Come riporta openpolis, l’aumento delle aree urbane è una delle principali cause dell’aumento dell’occupazione artificiale del suolo. Quando urbanizziamo -e quindi consumiamo suolo- perdiamo i valori associati a un suolo sano, insieme ai servizi che ci offre gratuitamente (e che costituiscono la base dello sviluppo umano). Sempre più studi stanno cercando di quantificare in termini economici il costo legato alla perdita dei servizi offerti dal suolo. Ad esempio, regolare l’acqua in un ettaro di suolo impermeabilizzato costa 6.500 euro l’anno, un costo che generalmente viene pagato da tutta la collettività, e che in certi casi non è sufficiente a coprire la perdita di “servizi” di filtrazione e trattenimento dell’acqua. Gli effetti devastanti dell’alluvione in Emilia-Romagna sono solo un capitolo di una storia destinata purtroppo a peggiorare, ma ci mostrano con evidenza uno dei danni del consumo di suolo: uno artificiale non rallenta né assorbe l’acqua piovana ma la “spara” con velocità verso torrenti e fiumi che quindi si riempiono più rapidamente.

Il consumo di suolo è il passaggio da una superficie non artificiale a una artificiale. In Italia esiste una classificazione precisa dei casi più comuni in cui si determina consumo di suolo, adottata dall’Istituto superiore per la protezione e la ricerca ambientale (Ispra), che è l’ente competente in tal senso. Il consumo di suolo è pressoché irreversibile. La natura impiega circa 100, 200 anni a formare uno strato di un centimetro di suolo. Quindi, gli ettari di consumo di suolo ogni anno ingrossano la quantità di quello consumato in modo sostanzialmente irreversibile. Si tratta di una risorsa perduta di fatto per sempre. Al 2021, il 7,13% del suolo italiano è stato consumato e ogni cittadino italiano conta in media 366 metri quadrati di solo consumato sotto di sé. 
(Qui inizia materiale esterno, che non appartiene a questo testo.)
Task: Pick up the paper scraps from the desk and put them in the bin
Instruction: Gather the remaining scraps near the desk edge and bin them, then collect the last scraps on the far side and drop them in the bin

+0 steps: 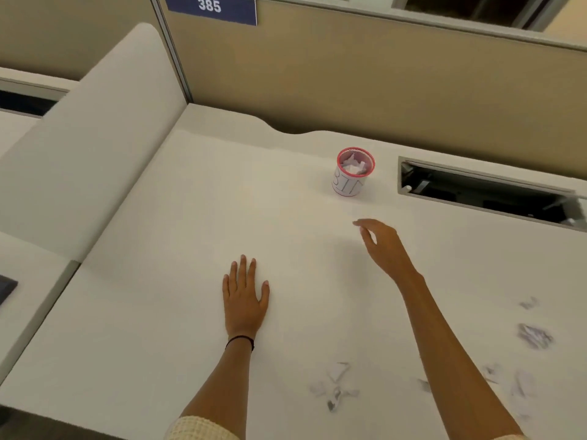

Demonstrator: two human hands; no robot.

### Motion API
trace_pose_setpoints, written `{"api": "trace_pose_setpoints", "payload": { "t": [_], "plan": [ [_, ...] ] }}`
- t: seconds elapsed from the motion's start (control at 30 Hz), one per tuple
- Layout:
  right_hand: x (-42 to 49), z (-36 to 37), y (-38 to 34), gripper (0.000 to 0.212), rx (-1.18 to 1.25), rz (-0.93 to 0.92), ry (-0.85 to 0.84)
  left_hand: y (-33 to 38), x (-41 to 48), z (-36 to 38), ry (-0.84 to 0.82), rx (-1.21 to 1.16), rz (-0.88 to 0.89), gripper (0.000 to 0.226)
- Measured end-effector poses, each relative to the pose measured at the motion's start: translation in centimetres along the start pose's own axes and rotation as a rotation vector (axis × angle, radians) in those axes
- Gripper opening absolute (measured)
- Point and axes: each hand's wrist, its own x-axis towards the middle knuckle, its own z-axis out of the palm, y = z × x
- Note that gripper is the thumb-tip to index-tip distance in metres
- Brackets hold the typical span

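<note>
Right hand raised above desk, just short of bin at 12 o'clock; fingers loosely curled, nothing seen in them. Left hand flat on desk at 9 o'clock of right, open, empty. Bin upright, red-rimmed, paper already inside. Paper scraps clustered at 6 o'clock; more scraps at 4 o'clock, blurred. Judged step: fetch next scrap. Best done by pinching several crumpled pieces together, carrying directly over rim, releasing low so none bounce out.
</note>
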Motion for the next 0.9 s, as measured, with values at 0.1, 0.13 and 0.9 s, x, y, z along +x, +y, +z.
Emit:
{"api": "trace_pose_setpoints", "payload": {
  "t": [0.1,0.13,0.9],
  "plan": [
    [-6.8,1.9,1.5,0.028,-0.007,0.064,-0.182,0.0,-0.1,0.0,0.003,-0.003,0.016,0.069],
    [-9.0,2.6,2.0,0.03,-0.005,0.081,-0.247,-0.1,-0.2,0.0,0.003,-0.001,0.021,0.07],
    [-23.6,7.0,1.8,0.039,-0.31,-0.42,-0.55,2.2,-6.0,1.6,-0.075,0.03,0.126,0.059]
  ]
}}
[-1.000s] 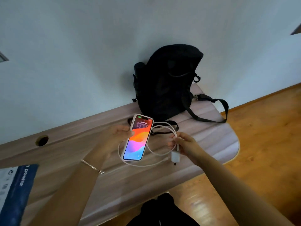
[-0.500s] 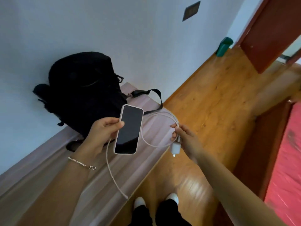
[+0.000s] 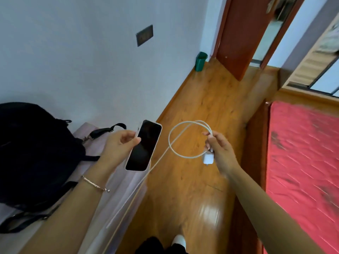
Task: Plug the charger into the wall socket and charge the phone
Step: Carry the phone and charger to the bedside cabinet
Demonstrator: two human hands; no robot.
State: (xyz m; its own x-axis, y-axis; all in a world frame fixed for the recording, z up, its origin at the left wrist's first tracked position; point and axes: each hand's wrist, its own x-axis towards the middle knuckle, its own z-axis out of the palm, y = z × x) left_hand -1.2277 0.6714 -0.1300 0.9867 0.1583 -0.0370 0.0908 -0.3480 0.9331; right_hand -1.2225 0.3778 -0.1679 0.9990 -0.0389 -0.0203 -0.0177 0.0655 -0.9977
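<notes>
My left hand [image 3: 120, 143] grips a phone [image 3: 144, 146] with a dark screen, held over the right end of the desk [image 3: 113, 195]. My right hand [image 3: 219, 146] holds a looped white cable [image 3: 183, 133] over the floor, and the white charger plug [image 3: 207, 158] hangs just below its fingers. One strand of the cable runs down and left past the phone's lower end. A dark wall socket plate [image 3: 144, 35] sits high on the white wall, well beyond both hands.
A black backpack [image 3: 34, 153] stands on the desk at the left, against the wall. A wooden floor [image 3: 198, 110] stretches ahead to a green bin [image 3: 200, 61] and a red-brown door [image 3: 240, 35]. A bed with a red cover [image 3: 302, 162] lies on the right.
The view has swung right, off the desk and toward the floor and wall socket. Both hands have moved right with the phone and charger. The phone's screen, lit a second ago, is dark.
</notes>
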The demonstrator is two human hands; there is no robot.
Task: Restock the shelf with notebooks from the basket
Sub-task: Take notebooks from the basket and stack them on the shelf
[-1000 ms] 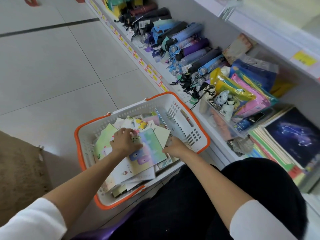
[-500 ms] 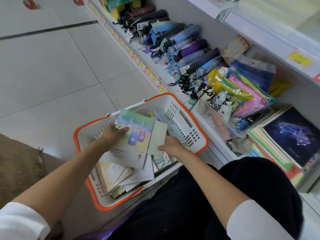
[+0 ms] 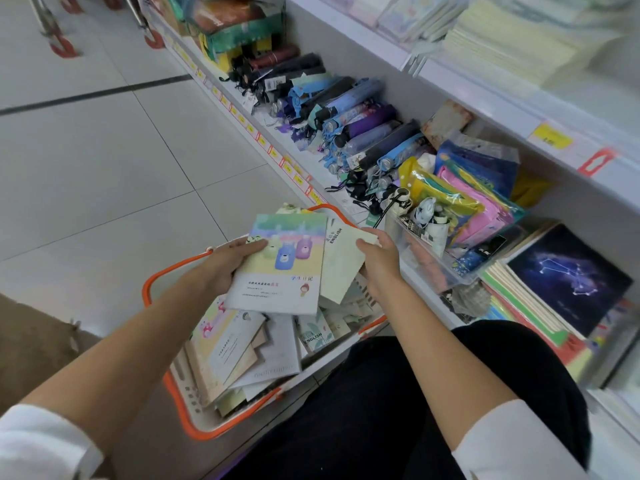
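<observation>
Two notebooks are held just above an orange-rimmed basket [image 3: 149, 289]. The left hand [image 3: 221, 268] grips a bear-cover notebook [image 3: 280, 275] by its left edge, thumb on top. The right hand [image 3: 379, 266] pinches a pale-green ENGLISH notebook [image 3: 341, 265] by its right edge. Floor tiles [image 3: 104, 174] stretch away to the left, and the shelf edge [image 3: 268, 147] runs close on the right.

The word "ENGLISH" is printed in dark capitals near the upper edge of the pale green paper notebook [image 3: 341, 268]. The same word "ENGLISH" is read on the small leaf-printed notebook [image 3: 316, 332] lying in the orange-rimmed white plastic basket [image 3: 147, 289]. Blue Chinese characters are seen on the pastel bear-printed notebook [image 3: 284, 265], too small to be made out. The print on the yellow shelf price label [image 3: 550, 136] is blurred.
</observation>
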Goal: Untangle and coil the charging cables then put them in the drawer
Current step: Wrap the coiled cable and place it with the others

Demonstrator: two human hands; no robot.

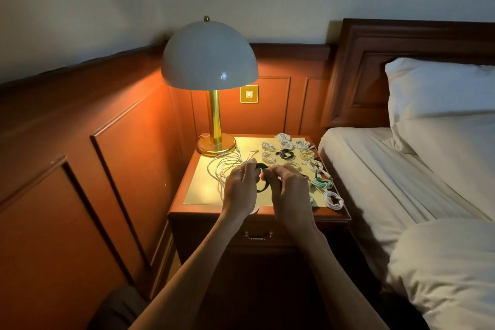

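Both grips tight on the black cable (263, 187) above the nightstand (187, 211), left hand (240, 186) beside right hand (289, 189).

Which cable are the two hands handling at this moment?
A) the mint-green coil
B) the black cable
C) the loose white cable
B: the left hand and right hand both pinch the black cable between them; the loose white cable lies spread out to their left.

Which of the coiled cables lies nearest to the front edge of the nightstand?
The white coiled cable at the front right corner, directly in front of the mint-green coiled cable; every other coil lies farther back.
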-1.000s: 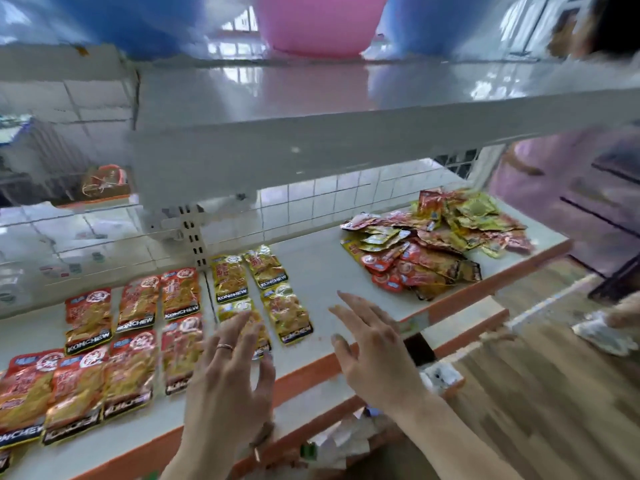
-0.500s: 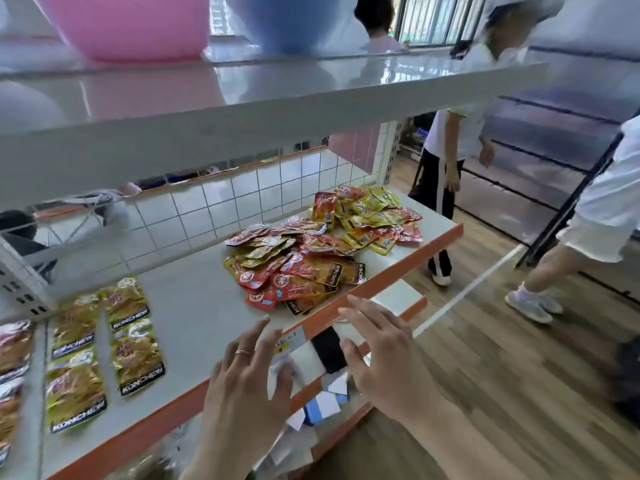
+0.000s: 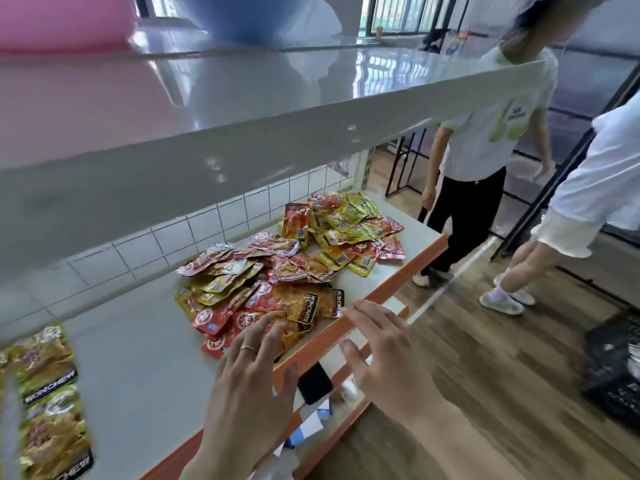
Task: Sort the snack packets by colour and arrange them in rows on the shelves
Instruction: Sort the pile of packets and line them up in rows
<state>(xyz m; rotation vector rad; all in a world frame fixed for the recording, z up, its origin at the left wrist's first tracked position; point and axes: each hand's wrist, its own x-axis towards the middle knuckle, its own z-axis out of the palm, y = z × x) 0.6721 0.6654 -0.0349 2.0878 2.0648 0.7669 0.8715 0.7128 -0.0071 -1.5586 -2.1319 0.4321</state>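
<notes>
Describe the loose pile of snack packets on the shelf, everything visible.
The pile is a jumbled heap of flat, glossy, crinkled foil-like packets, red and yellow-green mixed, overlapping at all angles. Near ones show a black band reading KONCHEW. It lies on the grey shelf, spreading from the orange front edge toward the tiled back. The left hand spreads straight fingers over the nearest red packets; contact cannot be told. The right hand hovers open by the front edge.

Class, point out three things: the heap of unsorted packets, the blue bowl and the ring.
heap of unsorted packets (image 3: 292,270): head view, a red packet near its middle.
blue bowl (image 3: 249,19): head view, its lower wall.
ring (image 3: 248,347): head view, the band.
</notes>
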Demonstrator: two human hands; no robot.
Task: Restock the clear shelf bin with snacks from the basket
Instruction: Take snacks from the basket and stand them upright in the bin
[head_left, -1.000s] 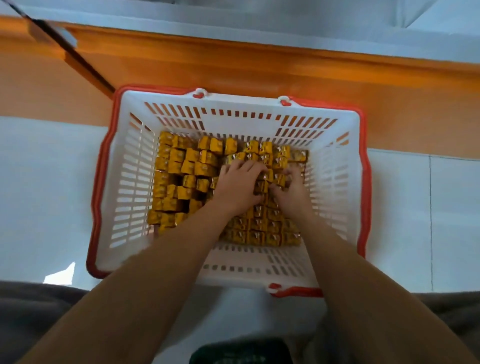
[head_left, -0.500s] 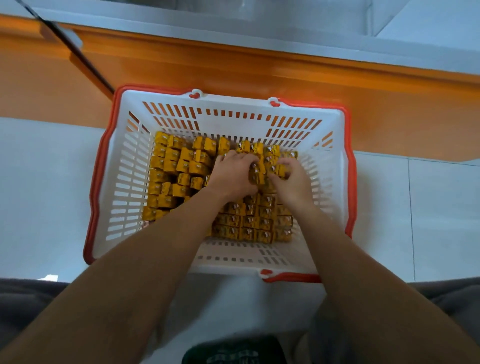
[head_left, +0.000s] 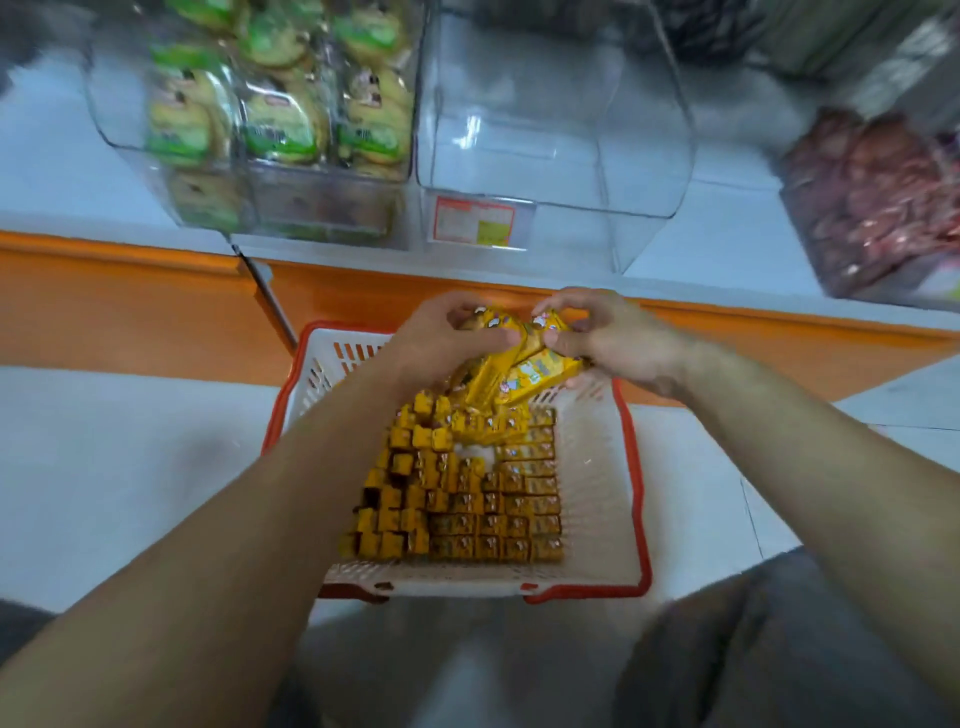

Nell’ultimo anno, in Umbria sono stati consumati 44,5 ettari di suolo: l’equivalente di circa 90 campi da calcio. Questo dovrebbe farci riflettere, soprattutto se si mette in relazione il consumo di suolo con le dinamiche demografiche ed economiche. Come riporta Legambiente, in nove anni, dal 2012 al 2021 l’Umbria ha avuto un incremento del consumo di suolo di 1.027 ettari che equivale ad aver occupato con strade ed edifici una superficie poco più grande dell’intero Comune di Piegaro (Perugia). Questo incremento del consumo di suolo non può essere giustificato per un aumento del numero di abitanti, che invece diminuiscono progressivamente negli anni fino ad arrivare a 865.452 residenti (dato Istat 2020), 20.787 residenti in meno dal 2012 al 2020. Infatti, il numero di ettari di suolo consumato è superiore alla media italiana sia per numero di abitanti (40% in più), sia per Prodotto interno lordo (74% in più), sia per numero di addetti dell’industria (40% in più), sia per addetti delle costruzioni (35% in più). 

DATI ISPRA 2022 Suolo consu-mato pro capite

2020

(m2/ab)

Suolo consu-mato pro capite

2021

(m2/ab)

Suolo consumato 2021 (ha/mln € di PIL) Suolo consumato 2021 (ha/addetto industria) Suolo consumato 2021 (ha/addetto costruzioni)
Umbria 511 515 2,09 0,80 2,18
ITALIA 362 366 1,20 0,57 1,62

L’edificazione indiscriminata, come visibile da questi dati, ha portato l’Umbria a essere una delle Regioni italiane peggiori per suolo consumato. In Umbria al 2021 si contano 515 metri quadrati di suolo consumato per abitante, che la portano a essere la quinta Regione italiana peggiore in questo indicatore. Gli umbri, potremmo dire, sono particolarmente “dissoluti” nel consumare una risorsa preziosa come il suolo: ogni umbro ha sotto i suoi piedi una quantità di suolo consumato del 40% superiore rispetto alla già elevata media italiana.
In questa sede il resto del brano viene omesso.